周りは、何も変わらない。
なのに、私だけが、教室にいない。そんな感じ。
 
話しかけようとしても、誰も相手にしてくれない。他の子と話し始めたり、その場からいなくなってしまう。
私だけぼつんと、その空間に取り残される。
 
それだけで、十分だった。

怖い。わたしは、ひとり。

こんなにたくさんのクラスメイトが同じ教室にいるのに。
ひとりぼっち。怖い。怖い。
 
私はただ、息をひそめるようにして、自分の席に留まり、時が過ぎていくのをじっと耐えることしかできなかった。
また何か、いじめられるのでは、と怯えて。
 
でも、結局、朝の上履き事件以外は、何も起こらなかった。
 
次の日も、また上履きが無かった。

今度は、自分の席、机の中にも無い。
 
腰の高さほどの、直方体のごみ箱。
その中に、私の上履き。

無造作に、捨てられたように、その中にあった。
手を伸ばして上履きを取り出し、床に置いて履いた時、聞こえてくる嫌な声。

「ゴミ…」
「ゴミ、拾って履いてるよ」
「汚い」
 
そうか、私は、ゴミ、なのかな。
「ゴミ」扱いされた上履きを履いた私は、その時、先生に相談することに決めた。
 
夕方。

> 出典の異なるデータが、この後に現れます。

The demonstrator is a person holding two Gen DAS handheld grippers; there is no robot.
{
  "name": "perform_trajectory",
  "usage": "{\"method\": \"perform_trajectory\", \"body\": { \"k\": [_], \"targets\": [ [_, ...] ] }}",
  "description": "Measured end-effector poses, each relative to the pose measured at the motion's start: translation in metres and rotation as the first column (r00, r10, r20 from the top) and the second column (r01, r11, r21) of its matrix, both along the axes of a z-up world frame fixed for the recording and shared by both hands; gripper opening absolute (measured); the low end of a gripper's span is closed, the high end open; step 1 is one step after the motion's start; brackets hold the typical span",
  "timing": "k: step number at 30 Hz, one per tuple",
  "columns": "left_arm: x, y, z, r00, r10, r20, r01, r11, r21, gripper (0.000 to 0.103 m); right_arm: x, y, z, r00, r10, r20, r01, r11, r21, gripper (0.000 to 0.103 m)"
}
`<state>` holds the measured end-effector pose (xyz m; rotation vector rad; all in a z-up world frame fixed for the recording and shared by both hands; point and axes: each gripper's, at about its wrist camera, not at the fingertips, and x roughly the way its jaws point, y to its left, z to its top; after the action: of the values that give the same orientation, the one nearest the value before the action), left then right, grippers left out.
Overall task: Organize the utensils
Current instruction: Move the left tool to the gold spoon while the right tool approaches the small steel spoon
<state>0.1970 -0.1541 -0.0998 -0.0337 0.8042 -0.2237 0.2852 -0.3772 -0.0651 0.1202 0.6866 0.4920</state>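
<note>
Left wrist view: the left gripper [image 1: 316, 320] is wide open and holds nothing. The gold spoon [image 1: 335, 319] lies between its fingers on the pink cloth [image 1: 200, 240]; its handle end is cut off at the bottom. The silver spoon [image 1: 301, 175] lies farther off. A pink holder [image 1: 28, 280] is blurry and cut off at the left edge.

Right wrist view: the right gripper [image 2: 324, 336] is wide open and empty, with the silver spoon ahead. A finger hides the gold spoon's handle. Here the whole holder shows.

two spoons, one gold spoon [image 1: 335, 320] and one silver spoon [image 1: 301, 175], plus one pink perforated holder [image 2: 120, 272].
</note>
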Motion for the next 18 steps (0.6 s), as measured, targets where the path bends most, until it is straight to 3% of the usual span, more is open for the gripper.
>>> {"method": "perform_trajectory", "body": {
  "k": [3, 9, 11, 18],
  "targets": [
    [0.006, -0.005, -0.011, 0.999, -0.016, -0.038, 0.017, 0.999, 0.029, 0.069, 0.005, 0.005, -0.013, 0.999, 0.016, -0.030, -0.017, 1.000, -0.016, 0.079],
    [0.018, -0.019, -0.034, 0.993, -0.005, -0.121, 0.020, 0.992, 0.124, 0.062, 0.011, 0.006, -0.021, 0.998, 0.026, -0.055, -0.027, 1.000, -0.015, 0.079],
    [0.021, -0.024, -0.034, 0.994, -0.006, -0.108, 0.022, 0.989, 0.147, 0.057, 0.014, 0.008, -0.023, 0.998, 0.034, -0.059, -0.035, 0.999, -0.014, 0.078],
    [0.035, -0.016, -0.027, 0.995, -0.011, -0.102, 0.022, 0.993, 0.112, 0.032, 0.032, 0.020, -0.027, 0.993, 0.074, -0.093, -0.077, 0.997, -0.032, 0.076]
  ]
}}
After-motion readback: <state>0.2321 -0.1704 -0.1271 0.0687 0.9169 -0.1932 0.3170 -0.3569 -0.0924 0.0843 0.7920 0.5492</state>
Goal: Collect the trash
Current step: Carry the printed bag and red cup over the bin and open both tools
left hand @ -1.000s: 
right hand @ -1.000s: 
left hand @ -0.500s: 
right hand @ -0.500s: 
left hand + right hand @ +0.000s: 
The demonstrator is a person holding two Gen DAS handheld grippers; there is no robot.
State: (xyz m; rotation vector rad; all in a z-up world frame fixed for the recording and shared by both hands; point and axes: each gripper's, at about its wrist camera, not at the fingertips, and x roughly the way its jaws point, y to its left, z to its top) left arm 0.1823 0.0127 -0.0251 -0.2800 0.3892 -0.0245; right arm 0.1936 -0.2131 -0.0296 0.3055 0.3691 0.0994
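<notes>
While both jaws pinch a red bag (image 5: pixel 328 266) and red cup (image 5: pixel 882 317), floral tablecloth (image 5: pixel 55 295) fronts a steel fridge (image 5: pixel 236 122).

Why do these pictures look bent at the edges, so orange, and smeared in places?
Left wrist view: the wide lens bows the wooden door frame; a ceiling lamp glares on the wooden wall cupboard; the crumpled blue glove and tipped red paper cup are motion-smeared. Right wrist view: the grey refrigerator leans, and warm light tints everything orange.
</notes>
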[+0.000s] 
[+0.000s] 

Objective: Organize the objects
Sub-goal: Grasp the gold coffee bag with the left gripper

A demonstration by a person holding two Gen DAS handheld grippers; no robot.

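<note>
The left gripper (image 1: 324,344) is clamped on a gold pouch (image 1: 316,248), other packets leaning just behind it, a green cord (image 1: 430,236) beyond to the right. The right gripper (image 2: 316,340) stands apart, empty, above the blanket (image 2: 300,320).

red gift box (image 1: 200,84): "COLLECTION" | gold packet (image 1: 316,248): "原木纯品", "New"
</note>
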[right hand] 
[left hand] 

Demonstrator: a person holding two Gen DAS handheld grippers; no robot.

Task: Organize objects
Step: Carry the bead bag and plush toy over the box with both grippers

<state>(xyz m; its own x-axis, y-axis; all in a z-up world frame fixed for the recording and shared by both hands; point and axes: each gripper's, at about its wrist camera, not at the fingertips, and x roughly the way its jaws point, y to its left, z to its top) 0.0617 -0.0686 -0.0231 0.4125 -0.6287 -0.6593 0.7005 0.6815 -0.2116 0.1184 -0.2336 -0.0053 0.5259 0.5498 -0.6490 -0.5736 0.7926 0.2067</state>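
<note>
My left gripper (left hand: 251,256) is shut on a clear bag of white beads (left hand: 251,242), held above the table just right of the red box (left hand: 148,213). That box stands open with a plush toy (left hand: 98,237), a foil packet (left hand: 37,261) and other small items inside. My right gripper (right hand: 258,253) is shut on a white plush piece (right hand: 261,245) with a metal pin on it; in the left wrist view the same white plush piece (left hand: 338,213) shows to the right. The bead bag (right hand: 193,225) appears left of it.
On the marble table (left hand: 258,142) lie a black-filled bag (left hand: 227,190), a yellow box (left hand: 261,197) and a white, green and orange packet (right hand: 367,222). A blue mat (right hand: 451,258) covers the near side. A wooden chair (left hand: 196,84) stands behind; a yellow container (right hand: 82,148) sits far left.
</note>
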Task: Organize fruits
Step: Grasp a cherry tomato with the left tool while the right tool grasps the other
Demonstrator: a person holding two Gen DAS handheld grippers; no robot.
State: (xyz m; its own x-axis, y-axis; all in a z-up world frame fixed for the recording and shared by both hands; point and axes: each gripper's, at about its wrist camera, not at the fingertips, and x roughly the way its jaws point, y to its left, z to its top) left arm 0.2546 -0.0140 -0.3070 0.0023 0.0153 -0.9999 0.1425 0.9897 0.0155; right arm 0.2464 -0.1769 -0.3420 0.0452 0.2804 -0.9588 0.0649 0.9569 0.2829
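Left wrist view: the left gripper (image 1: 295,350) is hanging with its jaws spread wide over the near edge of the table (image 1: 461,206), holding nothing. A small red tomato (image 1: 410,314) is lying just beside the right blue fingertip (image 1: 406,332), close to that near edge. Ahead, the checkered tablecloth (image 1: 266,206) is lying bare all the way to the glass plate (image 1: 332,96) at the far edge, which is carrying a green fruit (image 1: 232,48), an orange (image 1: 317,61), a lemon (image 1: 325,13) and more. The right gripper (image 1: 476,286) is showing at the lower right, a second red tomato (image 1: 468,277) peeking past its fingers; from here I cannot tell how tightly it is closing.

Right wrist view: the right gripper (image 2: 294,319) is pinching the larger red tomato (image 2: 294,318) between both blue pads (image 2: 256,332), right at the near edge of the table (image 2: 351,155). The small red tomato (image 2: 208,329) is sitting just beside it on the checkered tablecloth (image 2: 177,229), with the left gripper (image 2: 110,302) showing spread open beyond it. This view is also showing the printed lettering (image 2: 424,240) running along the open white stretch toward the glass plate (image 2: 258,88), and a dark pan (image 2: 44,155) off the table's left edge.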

放課後の職員室。
 
「失礼します。」
 
軽く会釈をして、担任の川島先生のところへ向かって歩く。
川島先生は、机に向かい何か作業をしていて、私が近づいていることを気が付いていない。
 
「先生、あのぅ…」
 
言葉をかけると、すぐに振り向いて、どうしたの、と声をかけてくれた。
今日、学校で「会話」が初めて成立した。
 
「相談したいことが・・・あるんですけど・・・」

私がそう言うと、先生が立ち上がって、じゃこっちに来て、と、職員室の隅のほうにある、打ち合わせをするようなテーブルと椅子が置いてあるところを指さしながら、私を案内してくれた。

「で、相談って、何?」

私も先生も、椅子に座ったところで、先に先生が切り出してくれた。
私は、もう心に決めていた。

「実は・・・昨日も、今日も、上履きを隠されて・・・」

先生は少し驚いたような表情をした後、すぐに私の事を心配そうに見つめてくれた。

「そう・・・だったの・・・今日も・・・」

先生がそう言いながら、テーブルの下の、私の足元を覗き込むようにして確認する。

「今日は、ゴミ箱に・・・教室のゴミ箱の中に、上履きを・・・隠されて」

「そう・・・つらいね・・・誰か、相談できる友達はいるの?」

友達。トモダチ。
今は、その言葉は、かえって胸に突き刺さるように、痛い。

「いいえ。いません。・・・声をかけても、誰も、返事をしてくれなくて・・・」

「あれ、でも、森田さんと、仲良かったわよね?」

優香。
そう、優香とは友達。でも、今は・・・。
先生からのその問いに、大きく首を横に振ることしかできなかった。